As the Government’s own Commons Select Committee on Culture, Media and Sport states, in common with other countries, the UK is clearly vulnerable to covert digital influence campaigns and the Government should be conducting analysis to understand the extent of the targeting of voters by foreign players during past elections. It asks the Government whether current legislation to protect the electoral process from malign influence is sufficient arguing that legislation should be in line with the latest technological developments and should be explicit on the illegal influencing of the democratic process by foreign players, urging the Government to look into this issue and to respond in its White Paper.
Although no doubt accurate, reliance on these Electoral Commission figures alone does not present an accurate picture of actual spending and its influence on the results of the EU Referendum. As referred to earlier, the then Prime Minister, Theresa May, accused Russia of meddling in elections and planting fake news in an attempt to ‘weaponise information’ and sow discord in the West, but the Government ignored this influence in its response. The social reach of the anti-EU articles referred to earlier, for example, represented a comparable paid social media campaign of up to £4.14 million.
Furthermore, the Government’s reliance on the figures published by the Electoral Commission alone ignores Facebook spending. We have no idea who saw what ads, what impact they had, what data was used to target people, who placed the ads, how much money was spent, or even what nationality they were. We do know, however, that Facebook illicitly harvested the profiles of 87 million people from its platform and that these were up for sale. As the Commons Select Committee has reported, for example, an organisation called Mainstream spent around £257,000 pushing a pro-Brexit advertising campaign on Facebook in 2018. Nobody knows who runs the page or where the money comes from and there are numerous examples of similarly anonymous entities that were active during the referendum campaign.

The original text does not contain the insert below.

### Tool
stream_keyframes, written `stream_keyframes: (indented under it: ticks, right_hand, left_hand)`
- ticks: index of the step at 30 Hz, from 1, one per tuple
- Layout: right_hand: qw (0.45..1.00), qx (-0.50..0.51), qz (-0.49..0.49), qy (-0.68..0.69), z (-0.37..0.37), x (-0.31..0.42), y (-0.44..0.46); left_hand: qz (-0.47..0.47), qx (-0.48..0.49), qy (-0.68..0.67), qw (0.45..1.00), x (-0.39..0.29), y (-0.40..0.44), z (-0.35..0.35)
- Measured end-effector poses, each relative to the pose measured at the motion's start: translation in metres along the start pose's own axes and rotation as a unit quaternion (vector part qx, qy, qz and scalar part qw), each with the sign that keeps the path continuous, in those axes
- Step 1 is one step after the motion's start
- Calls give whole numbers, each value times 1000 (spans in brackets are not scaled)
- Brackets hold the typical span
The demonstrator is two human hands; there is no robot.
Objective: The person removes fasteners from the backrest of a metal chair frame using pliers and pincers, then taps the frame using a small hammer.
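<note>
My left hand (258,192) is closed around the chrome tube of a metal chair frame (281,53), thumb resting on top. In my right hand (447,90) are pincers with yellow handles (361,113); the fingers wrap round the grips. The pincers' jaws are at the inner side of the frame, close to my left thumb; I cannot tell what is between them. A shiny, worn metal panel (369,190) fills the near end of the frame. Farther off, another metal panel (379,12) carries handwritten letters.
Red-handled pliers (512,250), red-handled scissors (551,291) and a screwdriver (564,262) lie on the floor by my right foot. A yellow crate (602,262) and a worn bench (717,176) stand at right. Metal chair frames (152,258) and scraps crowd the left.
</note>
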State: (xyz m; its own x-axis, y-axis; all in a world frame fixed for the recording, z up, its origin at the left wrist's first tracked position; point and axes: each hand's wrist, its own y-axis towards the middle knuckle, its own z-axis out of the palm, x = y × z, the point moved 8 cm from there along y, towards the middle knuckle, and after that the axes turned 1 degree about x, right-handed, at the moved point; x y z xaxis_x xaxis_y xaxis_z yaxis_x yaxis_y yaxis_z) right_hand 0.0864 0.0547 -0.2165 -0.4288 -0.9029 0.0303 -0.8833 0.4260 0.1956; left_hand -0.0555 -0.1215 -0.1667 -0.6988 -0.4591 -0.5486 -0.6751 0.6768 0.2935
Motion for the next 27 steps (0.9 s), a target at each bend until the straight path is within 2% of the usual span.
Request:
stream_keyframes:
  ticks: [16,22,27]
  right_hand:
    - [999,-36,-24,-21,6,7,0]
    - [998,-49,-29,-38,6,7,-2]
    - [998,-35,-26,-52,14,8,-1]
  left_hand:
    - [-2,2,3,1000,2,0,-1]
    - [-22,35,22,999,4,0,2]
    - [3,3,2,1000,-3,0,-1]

We still don’t know the origins of much of the money spent by the leave campaigns. For example, we have no idea who provided the £435,000 channelled through Scotland into Northern Ireland through the coffers of the Democratic Unionist party and back into Scotland and England, to pay for pro-Brexit ads. Nor do we know the original source of the £8m that Arron Banks delivered to the Leave.EU campaign. We do know that both of the main leave campaigns have been fined for illegal activities, and that the conduct of the referendum has damaged many people’s faith in the political system.
To conclude, for the Government to assert that there is no evidence of successful interference in the UK democratic purpose, and to rely only on Electoral Commission figures on campaign spending, is disingenuous. As the petition stated, there is now strong evidence of serious misconduct during the 2016 EU Referendum, including interference by foreign actors and governments, and this must be investigated under the Inquiries Act (2005).
Irrespective of whether one voted to remain or leave, the Government’s response to the petition simply flies in the face of publicly available evidence and, just as with the conduct of the referendum, it further damages many people’s faith in the political system. I hope that this information will support the committees’ consideration of how representative democracy can be supported, rather than undermined, as this submission demonstrates was the case in the run up to the referendum.